Madelaine87 - 2010-03-15 21:37
Dot.: Kiedy te zaręczyny...ile jeszcze mam czekać :(
  ja staram sie go dopieszczać choć faktycznie chyba go zaniedbałam :( muszę nadrobić straty skoro tak chwalicie ten "system" :D



Kohnelia20 - 2010-03-16 08:33
Dot.: Kiedy te zaręczyny...ile jeszcze mam czekać :(
  Hmmm... ja myslę że z tym wiekiem różnie bywa ale ja mam w tym roku 20 lat mieszkamy 2 lata razem a jesteśmy razem 4lata i dogadujemy się świetnie:-) może dlatego że on jest starszy ode mnie i inaczej parzy na świat jak moi rownieśnicy.... mam nadzieję że nie znajdę się w tych statystykach:nie:

---------- Dopisano o 09:33 ---------- Poprzedni post napisano o 09:29 ----------

Dziewczyny proszę was o pomoc... mam przerwe w tabletkach anty. i okres spoźnia mi się już 40 dni:mad: 3 tyg temu byłam u ginekologa zrobiła usg i powiedziała że jest ok i mam czekać... ale ile można czekać:confused: miała tak któraś:confused:



Jeanne90 - 2010-03-16 10:36
Dot.: Kiedy te zaręczyny...ile jeszcze mam czekać :(
  Cytat:
Napisane przez Kohnelia20 (Wiadomość 17914935)
Dziewczyny proszę was o pomoc... mam przerwe w tabletkach anty. i okres spoźnia mi się już 40 dni:mad: 3 tyg temu byłam u ginekologa zrobiła usg i powiedziała że jest ok i mam czekać... ale ile można czekać:confused: miała tak któraś:confused:
Mi też się spóźniał okres, ale nie aż tyle. Mojej siostrze spóźniał się tyle, co Tobie. Nie martw się, to normalne.:ehem: Po odstawieniu tabletek organizm musi sobie wszystko poukładać i się czasem cuda dzieją;)

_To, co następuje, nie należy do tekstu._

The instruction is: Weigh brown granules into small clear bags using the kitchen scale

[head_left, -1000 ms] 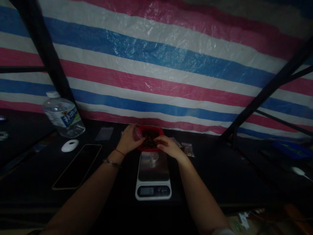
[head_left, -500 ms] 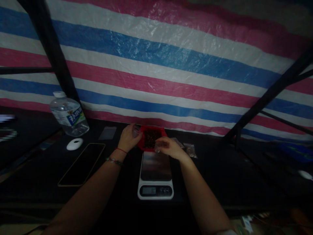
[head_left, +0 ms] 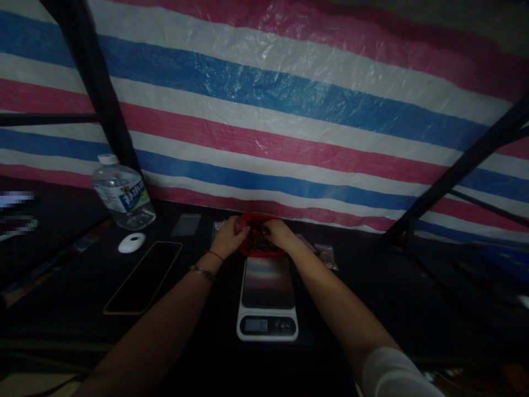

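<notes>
A red tray (head_left: 264, 254) holds a heap of small dark brown pieces (head_left: 257, 238). At the tray's left rim my left hand (head_left: 230, 237) is closed, with what looks like a small clear plastic bag (head_left: 238, 225) pinched between thumb and fingers. My right hand (head_left: 282, 234) reaches over the right rim, its curled fingers down at the brown pieces; the fingertips are hard to see in the dim light, so what they hold is unclear. Directly in front of the tray lies a white kitchen scale (head_left: 268, 298) with a bare metal plate and a faint display.
Filled clear bags (head_left: 326, 256) lie right of the tray. To the left are a flat clear bag (head_left: 186, 224), a phone (head_left: 144, 278), a white oval object (head_left: 131, 242) and a large water bottle (head_left: 124, 193). Striped sheeting (head_left: 264, 121) and dark frame bars (head_left: 103, 94) stand behind.
My right hand has moved forward from the tray's front right edge into the brown pieces. My left hand has shifted slightly right, bringing the clear bag over the rim. The view has shifted slightly.
</notes>
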`<action>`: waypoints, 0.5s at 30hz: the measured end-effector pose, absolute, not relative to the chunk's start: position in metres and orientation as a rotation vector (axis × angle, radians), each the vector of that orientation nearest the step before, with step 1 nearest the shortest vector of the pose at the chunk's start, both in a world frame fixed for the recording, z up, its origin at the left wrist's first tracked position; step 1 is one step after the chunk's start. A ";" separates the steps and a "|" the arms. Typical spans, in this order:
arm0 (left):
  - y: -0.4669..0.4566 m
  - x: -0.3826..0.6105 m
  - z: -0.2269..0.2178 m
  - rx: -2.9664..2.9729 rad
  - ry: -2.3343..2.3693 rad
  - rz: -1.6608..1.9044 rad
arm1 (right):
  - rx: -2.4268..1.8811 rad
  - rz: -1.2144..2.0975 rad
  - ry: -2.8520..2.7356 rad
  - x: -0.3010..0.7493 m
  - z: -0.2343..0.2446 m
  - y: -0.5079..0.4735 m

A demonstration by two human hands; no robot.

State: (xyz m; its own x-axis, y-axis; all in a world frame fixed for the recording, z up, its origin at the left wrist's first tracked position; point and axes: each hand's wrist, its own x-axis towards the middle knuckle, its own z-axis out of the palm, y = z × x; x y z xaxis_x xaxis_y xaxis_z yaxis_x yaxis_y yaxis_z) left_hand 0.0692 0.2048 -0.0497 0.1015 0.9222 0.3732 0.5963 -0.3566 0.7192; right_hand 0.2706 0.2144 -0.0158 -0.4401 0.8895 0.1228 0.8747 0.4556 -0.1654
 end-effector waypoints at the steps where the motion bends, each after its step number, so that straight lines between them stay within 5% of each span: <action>1: 0.206 0.069 -0.051 1.977 1.473 1.142 | -1.531 0.134 -2.532 0.269 -0.016 0.216; 15: 0.216 0.070 -0.063 1.727 1.422 1.202 | -1.398 0.525 -2.389 0.254 -0.037 0.230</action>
State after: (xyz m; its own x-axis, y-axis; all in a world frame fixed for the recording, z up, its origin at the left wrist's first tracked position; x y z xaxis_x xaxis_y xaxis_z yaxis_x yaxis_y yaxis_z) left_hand 0.0698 0.2157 -0.0634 0.0193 0.9626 0.2701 0.4266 -0.2523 0.8686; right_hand 0.2544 0.2298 -0.0374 -0.4681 0.8790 0.0902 0.7602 0.4527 -0.4660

Kohnelia20 - 2010-03-16 11:59
Dot.: Kiedy te zaręczyny...ile jeszcze mam czekać :(
  Cytat:
Napisane przez Jeanne90 (Wiadomość 17917624) Mi też się spóźniał okres, ale nie aż tyle. Mojej siostrze spóźniał się tyle, co Tobie. Nie martw się, to normalne.:ehem: Po odstawieniu tabletek organizm musi sobie wszystko poukładać i się czasem cuda dzieją;) eh dziękuję Jeanne:-) ja zawsze miałam nieregularne cykle ale już zaczyna mnie to wkurzać



arletka13 - 2010-03-16 17:09
Dot.: Kiedy te zaręczyny...ile jeszcze mam czekać :(
  tak, tak ten pan co tu był to wiele mądrych rzeczy mnie nauczył, i za to mu bardzo dziękuję, naprawdę to działa, faceta trzeba rozpieszczać, tak samo jak my,oni też potrzebują ciepłych słów, a nie że raz na jakiś czas powie się "kocham cię":-)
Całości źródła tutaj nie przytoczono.